* **WHAT IS EXPECTED**
Look through the material below and report every line that includes "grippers".

* **DATA PROVIDED**
****************************************

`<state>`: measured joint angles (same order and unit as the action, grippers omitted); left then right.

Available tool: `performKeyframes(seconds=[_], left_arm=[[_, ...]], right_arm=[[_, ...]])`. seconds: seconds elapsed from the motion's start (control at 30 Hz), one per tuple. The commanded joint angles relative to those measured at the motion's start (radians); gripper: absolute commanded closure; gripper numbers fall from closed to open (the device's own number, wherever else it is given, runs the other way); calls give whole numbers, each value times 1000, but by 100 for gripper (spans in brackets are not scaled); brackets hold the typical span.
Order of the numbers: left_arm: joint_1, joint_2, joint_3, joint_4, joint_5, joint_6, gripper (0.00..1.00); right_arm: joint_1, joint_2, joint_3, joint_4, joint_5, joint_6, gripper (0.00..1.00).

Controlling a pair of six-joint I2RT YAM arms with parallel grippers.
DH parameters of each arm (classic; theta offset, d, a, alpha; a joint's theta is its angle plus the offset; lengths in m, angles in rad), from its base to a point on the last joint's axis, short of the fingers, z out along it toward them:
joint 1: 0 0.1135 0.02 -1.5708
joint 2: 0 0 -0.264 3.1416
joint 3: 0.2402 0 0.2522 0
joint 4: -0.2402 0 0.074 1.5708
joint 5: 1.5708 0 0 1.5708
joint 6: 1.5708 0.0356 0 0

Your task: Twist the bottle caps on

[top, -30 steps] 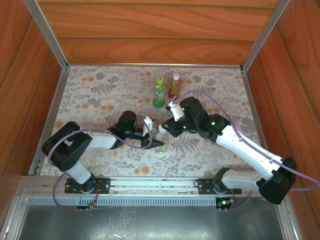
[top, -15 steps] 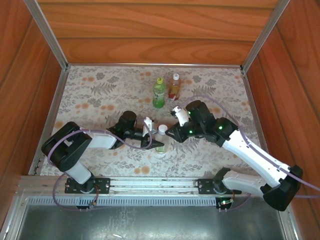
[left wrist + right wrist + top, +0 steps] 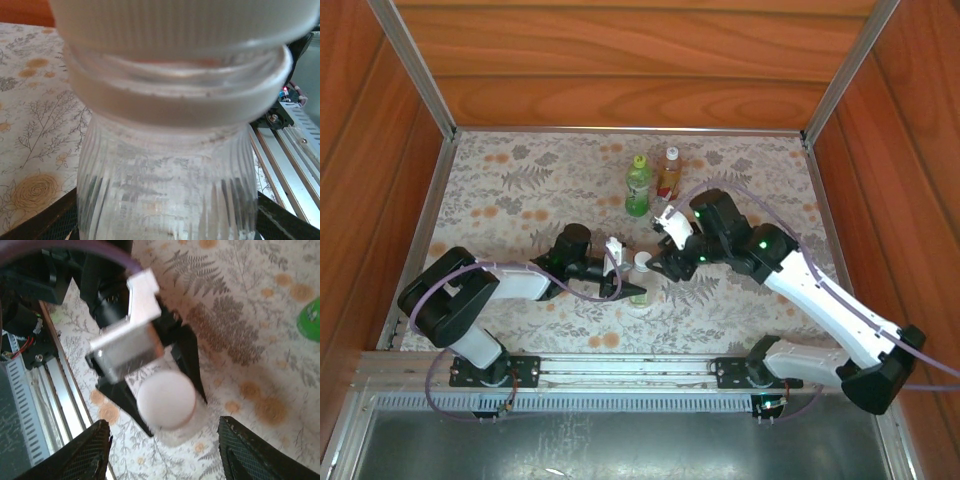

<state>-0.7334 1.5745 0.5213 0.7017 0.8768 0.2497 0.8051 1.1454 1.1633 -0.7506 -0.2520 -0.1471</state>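
From overhead I count three bottles on the floral table [image 3: 520, 200], each topped with a cap. The green bottle [image 3: 638, 190], under its yellow-green cap [image 3: 640, 161], stands left of the amber bottle [image 3: 667, 178] with its pale cap [image 3: 672, 153]; the two sit just beside each other toward the far side. The clear bottle [image 3: 641, 288] stands upright near the middle of the table, closer to me, under a white cap [image 3: 641, 262]. Two arms converge on it. The left gripper [image 3: 632, 289] reaches in from the left and is clenched on the clear bottle's body. Its wrist camera adds the close detail: vertical ribs down the see-through wall, a thick collar ring at the neck, and the finely ridged skirt of the white cap seated above it. I cannot tell how tightly that cap is turned down. The right wrist camera supplies what the overhead leaves vague: the right gripper [image 3: 163, 422] hangs above the cap with its jaws spread wide, both dark fingers [image 3: 87, 452] apart from the smooth round top. The left gripper's black fingers flank the bottle just below.
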Motion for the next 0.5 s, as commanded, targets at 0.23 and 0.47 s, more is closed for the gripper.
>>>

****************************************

* **ANSWER SECTION**
`<state>`: measured joint angles (same order and unit as the action, grippers omitted); left then right.
Controlling a pair of six-joint I2RT YAM arms with parallel grippers.

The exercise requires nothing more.